Tears started from the corners of her eyes. What could she do? There was no place else for Uncle Jake to run to. This was the only family he had. She’d been right to suggest meeting him in College Station. But if they were watching the house, they’d see her leave with her mom and dad, and they’d follow, and it might not make any difference.

Should she explain what she knew to her mom and dad? Maybe they’d believe enough to at least alert the Sheriff. Would that matter to these people, as powerful as they seemed to be?

Just get here, Uncle Jake, she thought. Once we’re together we’ll work it out. I know we can. She loved her Uncle Jake like a second father, and he loved her like the daughter he’d never had. She wasn’t going to let these mean people hurt him, no matter how omnipotent they seemed to be. As long as she had an ounce of strength left in her body they weren’t going to get what they wanted. Uncle Jake didn’t have much longer to live. He knew that and he didn’t try to hide it from her. She appreciated that, his honesty. She appreciated everything about him. She wasn’t going to stand by and watch somebody make a guinea pig out of him during his last days.

She told him so later that night.

“What do you mean,” he thought at her, “your house is bugged?”

“Didn’t you ever see any spy pictures, Uncle Jake? You know, bugs. Listening devices. They’re on all our telephones and all over the house. I probably didn’t even find all of them. Somebody’s monitoring our house.”

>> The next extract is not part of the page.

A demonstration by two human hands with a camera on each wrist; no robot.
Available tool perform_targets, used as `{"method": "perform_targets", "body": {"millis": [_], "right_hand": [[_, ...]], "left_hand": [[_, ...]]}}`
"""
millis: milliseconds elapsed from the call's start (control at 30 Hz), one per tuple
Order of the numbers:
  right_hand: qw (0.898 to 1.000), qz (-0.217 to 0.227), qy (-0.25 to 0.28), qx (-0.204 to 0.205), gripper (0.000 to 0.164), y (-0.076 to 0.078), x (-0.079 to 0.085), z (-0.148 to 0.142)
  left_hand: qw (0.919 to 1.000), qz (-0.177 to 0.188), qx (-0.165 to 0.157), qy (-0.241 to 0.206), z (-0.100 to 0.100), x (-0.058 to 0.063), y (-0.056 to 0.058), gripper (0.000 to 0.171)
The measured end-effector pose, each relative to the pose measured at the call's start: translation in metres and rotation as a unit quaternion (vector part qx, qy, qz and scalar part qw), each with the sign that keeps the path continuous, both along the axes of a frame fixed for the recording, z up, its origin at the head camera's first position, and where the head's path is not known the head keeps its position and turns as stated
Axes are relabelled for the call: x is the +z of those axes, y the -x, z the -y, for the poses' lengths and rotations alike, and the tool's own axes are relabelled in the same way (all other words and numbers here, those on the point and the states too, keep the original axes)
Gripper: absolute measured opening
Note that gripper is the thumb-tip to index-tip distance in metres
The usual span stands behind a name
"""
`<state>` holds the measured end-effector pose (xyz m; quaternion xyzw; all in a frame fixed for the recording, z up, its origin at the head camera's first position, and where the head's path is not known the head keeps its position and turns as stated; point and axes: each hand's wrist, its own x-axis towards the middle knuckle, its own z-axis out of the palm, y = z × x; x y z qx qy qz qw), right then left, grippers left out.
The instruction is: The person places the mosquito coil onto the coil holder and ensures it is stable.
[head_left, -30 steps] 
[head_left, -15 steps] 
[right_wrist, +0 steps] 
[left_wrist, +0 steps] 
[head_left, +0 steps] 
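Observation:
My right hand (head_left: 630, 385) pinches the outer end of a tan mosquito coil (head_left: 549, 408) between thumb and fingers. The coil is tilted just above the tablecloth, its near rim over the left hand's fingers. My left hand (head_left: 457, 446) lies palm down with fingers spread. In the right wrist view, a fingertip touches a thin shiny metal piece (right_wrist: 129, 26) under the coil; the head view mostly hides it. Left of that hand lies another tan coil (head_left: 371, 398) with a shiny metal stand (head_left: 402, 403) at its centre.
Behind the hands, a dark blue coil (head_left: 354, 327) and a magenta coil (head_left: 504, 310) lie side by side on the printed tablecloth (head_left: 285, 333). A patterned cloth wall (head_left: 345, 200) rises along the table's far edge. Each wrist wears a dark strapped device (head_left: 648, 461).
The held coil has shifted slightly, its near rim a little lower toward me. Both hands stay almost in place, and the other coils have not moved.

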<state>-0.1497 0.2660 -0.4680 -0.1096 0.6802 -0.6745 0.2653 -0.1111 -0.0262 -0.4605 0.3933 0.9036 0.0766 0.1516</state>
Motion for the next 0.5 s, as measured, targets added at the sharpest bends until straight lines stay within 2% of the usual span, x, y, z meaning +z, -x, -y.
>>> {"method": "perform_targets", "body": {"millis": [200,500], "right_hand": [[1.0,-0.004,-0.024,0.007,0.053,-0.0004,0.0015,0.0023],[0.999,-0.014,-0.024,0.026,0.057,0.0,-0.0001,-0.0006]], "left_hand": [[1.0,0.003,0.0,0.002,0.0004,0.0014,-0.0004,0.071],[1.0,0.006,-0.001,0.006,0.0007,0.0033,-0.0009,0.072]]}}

“I don’t see spy movies, Mandy, but I watch the news. I know what bugs are. I just… it’s hard to believe.” Why should it be? He asked himself. That business outside Phoenix a while back, that was hard to believe, too. Stopping that truck the way he had was even harder to believe, but it had happened.

“Don’t worry, Mandy,” he told her. “I know how to stop them bothering me now.”

Her reply was tinged with exasperation. “Uncle Jake, it’s not that easy. These are smart people. They have money, and they want you. You’re just one man.”

“I’ll take the wheels off any car they send after me.” He was feeling pretty good about himself.

“Listen to me, Uncle Jake. You didn’t listen to me. These people that want you, they’re smart. They’ll figure out you did that to their truck and they won’t give you a chance to do it again.”

“Then how are they going to catch me?”

“They’ll be a lot more subtle the next time, Uncle Jake. Now that they know they can’t run your car off the road, they won’t try to.”

The humming of cars caressing the nearby interstate reached him faintly, there on the bed in the motel room. “What else can I do, Mandy?”

“First off you’ve got to get rid of the car you’re using, Uncle Jake.”

“Get rid of the Galaxie? Mandy, I’ve had that car over twenty years. I can’t just dump it. Besides, if I get rid of the car how am I going to…?”

“You’ve got to get rid of it, Uncle Jake. That’s how they traced you the first time.”